**EXERCISE PROMPT**
After finding "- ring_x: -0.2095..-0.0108" in a line below, print that line and the rest of the lines exactly, leaving out all pictures.

**RECORDS FOR THIS EXERCISE**

►

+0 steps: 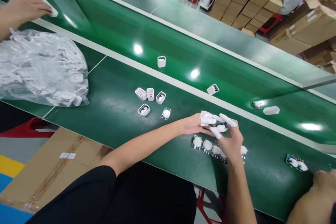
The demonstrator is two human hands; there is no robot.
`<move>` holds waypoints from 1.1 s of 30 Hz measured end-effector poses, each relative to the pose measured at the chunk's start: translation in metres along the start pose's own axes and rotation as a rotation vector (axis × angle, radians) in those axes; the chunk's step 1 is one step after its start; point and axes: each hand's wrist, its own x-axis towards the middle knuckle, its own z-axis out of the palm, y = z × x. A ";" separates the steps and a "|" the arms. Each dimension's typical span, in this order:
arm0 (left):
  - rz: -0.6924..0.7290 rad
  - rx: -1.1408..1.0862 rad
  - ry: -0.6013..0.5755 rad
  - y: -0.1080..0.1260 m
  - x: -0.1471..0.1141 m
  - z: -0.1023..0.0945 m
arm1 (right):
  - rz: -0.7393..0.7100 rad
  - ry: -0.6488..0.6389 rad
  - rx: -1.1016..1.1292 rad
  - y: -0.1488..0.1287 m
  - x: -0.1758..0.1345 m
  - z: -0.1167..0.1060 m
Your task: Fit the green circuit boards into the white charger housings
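Observation:
My left hand (198, 123) is closed on what looks like a white plastic housing (205, 117), partly hidden by white-covered fingertips. Facing it, my right hand (230, 134) pinches a small green circuit board (222, 124) with a white blob on it. White finger cots cover several fingertips of both hands. Just below my hands lies a row of circuit boards (197, 142), each topped with a white round patch; my right hand hides part of the row. A single board (166, 113) lies to the left, near several white housings (144, 110), some with boards inside.
A clear bag of white plastic parts (44, 68) sits at the left, beneath another person's hand (27, 5) holding a white piece. Farther back on the green belt are housings (161, 61). Another person's hand (321, 185) is at the right, near paired boards (296, 163).

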 end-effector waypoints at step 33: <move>0.442 0.670 0.047 0.003 -0.006 -0.010 | -0.009 0.078 0.086 -0.007 0.003 -0.006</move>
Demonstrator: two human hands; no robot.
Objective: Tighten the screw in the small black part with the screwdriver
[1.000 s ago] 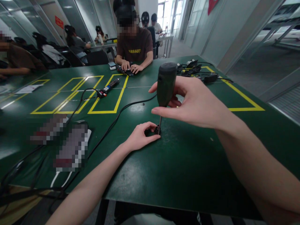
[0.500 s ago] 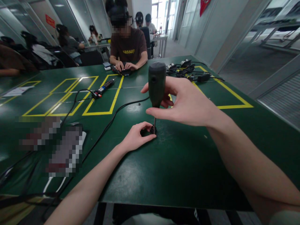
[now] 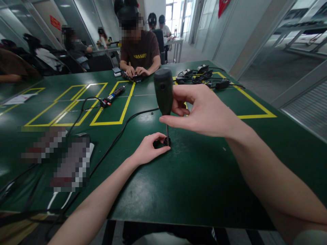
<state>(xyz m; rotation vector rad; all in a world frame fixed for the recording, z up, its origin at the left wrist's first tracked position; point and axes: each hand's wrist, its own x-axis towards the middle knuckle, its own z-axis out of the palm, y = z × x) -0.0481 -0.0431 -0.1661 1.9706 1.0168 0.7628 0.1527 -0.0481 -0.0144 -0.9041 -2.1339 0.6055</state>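
Note:
My right hand point(image 3: 194, 109) is closed around the dark handle of a screwdriver point(image 3: 164, 90), held nearly upright. Its thin shaft points down at a small round black part point(image 3: 167, 141) on the green table. My left hand point(image 3: 150, 146) pinches that black part between thumb and forefinger, low against the tabletop. The screwdriver's tip meets the part, but how far it reaches inside cannot be made out.
Black cables and adapters point(image 3: 204, 76) lie in a heap at the back right. A cabled tool point(image 3: 113, 96) rests within yellow tape lines. Pixelated boxes point(image 3: 73, 161) lie at left beside a black cable point(image 3: 112, 143). A person point(image 3: 140, 47) works across the table point(image 3: 204, 190).
The screwdriver's handle has tipped to the left, and the fingers of my right hand have shifted on it. My left hand and the black part have stayed in place.

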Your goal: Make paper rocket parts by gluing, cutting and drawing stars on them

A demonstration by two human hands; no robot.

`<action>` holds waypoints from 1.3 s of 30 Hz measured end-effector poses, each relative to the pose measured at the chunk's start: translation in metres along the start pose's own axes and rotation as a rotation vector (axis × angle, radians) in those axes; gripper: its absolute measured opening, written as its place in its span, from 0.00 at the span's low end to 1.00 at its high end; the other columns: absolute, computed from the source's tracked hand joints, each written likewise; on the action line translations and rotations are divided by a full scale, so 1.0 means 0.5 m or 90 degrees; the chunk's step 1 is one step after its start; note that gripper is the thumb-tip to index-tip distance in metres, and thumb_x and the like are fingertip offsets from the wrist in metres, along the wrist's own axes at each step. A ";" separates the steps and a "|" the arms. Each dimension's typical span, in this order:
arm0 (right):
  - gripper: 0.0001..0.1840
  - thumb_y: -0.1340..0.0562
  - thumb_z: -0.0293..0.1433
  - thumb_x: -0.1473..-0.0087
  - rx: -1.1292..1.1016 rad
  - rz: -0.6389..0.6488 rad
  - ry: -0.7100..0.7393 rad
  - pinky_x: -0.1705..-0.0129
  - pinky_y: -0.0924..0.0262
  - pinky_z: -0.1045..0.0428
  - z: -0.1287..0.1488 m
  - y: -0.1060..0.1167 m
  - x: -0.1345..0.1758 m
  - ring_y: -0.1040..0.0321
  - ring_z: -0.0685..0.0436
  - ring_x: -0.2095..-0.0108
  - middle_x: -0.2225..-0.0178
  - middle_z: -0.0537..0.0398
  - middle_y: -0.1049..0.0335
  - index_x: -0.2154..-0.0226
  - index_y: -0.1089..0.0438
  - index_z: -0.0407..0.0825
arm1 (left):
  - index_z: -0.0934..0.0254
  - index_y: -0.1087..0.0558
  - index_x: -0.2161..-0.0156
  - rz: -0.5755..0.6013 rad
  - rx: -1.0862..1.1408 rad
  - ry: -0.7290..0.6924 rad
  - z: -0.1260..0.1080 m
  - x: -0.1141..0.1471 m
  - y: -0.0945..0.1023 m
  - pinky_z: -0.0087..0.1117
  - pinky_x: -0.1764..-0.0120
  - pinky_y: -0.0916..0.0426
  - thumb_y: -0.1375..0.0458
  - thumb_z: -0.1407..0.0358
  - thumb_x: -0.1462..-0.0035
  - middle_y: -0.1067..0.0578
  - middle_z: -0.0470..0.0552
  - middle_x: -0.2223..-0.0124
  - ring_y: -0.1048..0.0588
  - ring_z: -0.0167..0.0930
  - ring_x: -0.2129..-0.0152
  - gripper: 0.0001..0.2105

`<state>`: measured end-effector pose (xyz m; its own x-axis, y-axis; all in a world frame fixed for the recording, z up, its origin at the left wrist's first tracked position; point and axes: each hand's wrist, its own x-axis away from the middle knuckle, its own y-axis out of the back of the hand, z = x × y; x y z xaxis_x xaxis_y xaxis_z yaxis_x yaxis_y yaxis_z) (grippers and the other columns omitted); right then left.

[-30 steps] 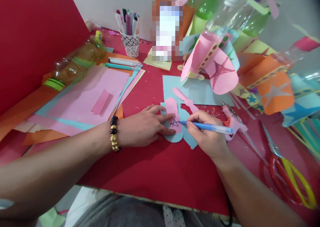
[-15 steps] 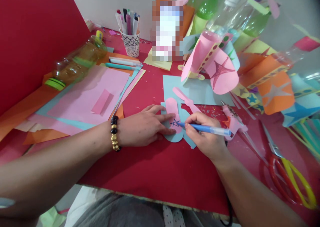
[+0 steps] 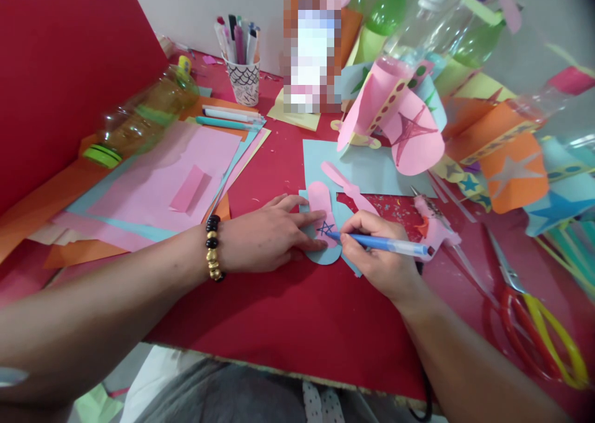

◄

**FINISHED EXERCISE**
  - ring_x: -0.2095..-0.0108
  - middle_x: -0.2225..-0.0178
  - middle_z: -0.0537..0.0398
  - middle_y: -0.1049..0.0335
  - index_x: -0.2154..-0.0226
  - index_y: -0.1089..0.0438
  - index_z: -0.0407..0.0825
arm1 (left):
  - index_z: -0.0934..0.0254
  - index_y: -0.1087..0.0558
  - index_x: -0.2161..-0.0156
  - rz: -0.5755..0.6013 rad
  - rx: -1.0862..1.1408 rad
  - ry: -0.7290..0.6924 rad
  - z: -0.1260..0.1080 m
  - x: -0.1141..0.1471 m
  - y: -0.0945..0.1023 m
  - pinky_z: -0.0087..0.1117
  - pinky_x: -0.1764..-0.0120
  - pinky_y: -0.0916..0.0426
  - thumb_y: -0.1375..0.0458
  - thumb_z: -0.1407..0.0358
  - thumb_x: -0.1462..-0.0035
  - middle_y: -0.1067..0.0578
  - middle_z: -0.0470..0.0552
  - middle_x: -0.2223..-0.0124
  - ring_y: -0.1048..0.0588
  - ring_z: -0.0167..0.0930
  - ring_x: -0.2129..-0.0152
  - gripper: 0.0001..0.2105

`<state>`: measured end-effector pose (xyz m; its own x-axis, y-axis; all in a world frame fixed for the recording, z up, its origin at the left wrist's first tracked position; point and axes: each hand's wrist, its own x-axis away from the middle knuckle, its own y-axis out of the back of the hand, z = x × y; x y z xaxis_x xaxis_y xaxis_z yaxis_x yaxis_y yaxis_z) (grippers and the other columns omitted); right then left.

[-30 steps] 
[-15 steps] 
[+0 steps] 

For this exercise, the answer is now complete.